## TASK GOAL
Wherever a picture sits, omit it. Output the rest of the listing exactly.

## DATA EXTRACT

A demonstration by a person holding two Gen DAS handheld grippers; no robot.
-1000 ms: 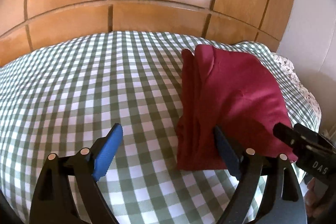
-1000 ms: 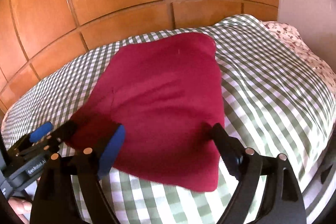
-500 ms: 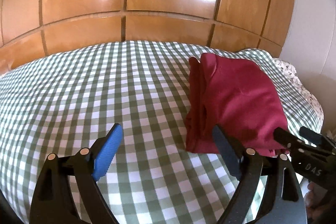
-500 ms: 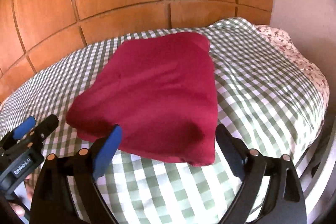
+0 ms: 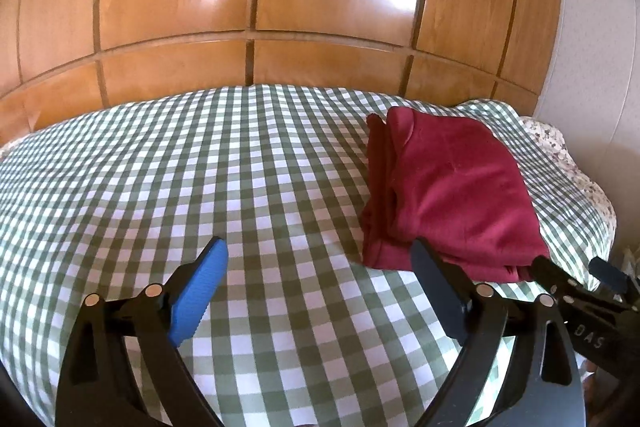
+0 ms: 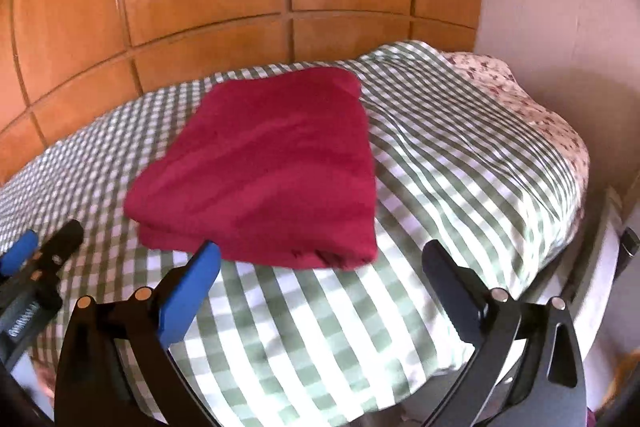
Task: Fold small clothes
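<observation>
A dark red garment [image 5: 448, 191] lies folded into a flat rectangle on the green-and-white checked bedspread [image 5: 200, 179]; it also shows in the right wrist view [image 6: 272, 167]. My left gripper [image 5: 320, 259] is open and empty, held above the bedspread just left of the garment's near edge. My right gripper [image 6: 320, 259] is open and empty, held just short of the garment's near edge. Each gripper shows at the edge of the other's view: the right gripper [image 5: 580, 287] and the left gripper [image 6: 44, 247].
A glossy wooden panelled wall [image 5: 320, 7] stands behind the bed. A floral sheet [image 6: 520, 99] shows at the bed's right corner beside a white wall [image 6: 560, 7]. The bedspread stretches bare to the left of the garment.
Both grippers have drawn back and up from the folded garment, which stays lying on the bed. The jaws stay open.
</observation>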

## ANSWER SPACE
A demonstration by a person holding two Gen DAS handheld grippers; no robot.
-1000 ms: 
-1000 ms: 
-500 ms: 
-500 ms: 
+0 ms: 
+0 ms: 
Task: Fold small clothes
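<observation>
A dark red garment [image 5: 448, 191] lies folded into a flat rectangle on the green-and-white checked bedspread [image 5: 200, 179]; it also shows in the right wrist view [image 6: 272, 167]. My left gripper [image 5: 320, 259] is open and empty, held above the bedspread just left of the garment's near edge. My right gripper [image 6: 320, 259] is open and empty, held just short of the garment's near edge. Each gripper shows at the edge of the other's view: the right gripper [image 5: 580, 287] and the left gripper [image 6: 44, 247].
A glossy wooden panelled wall [image 5: 320, 7] stands behind the bed. A floral sheet [image 6: 520, 99] shows at the bed's right corner beside a white wall [image 6: 560, 7]. The bedspread stretches bare to the left of the garment.
Both grippers have drawn back and up from the folded garment, which stays lying on the bed. The jaws stay open.
</observation>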

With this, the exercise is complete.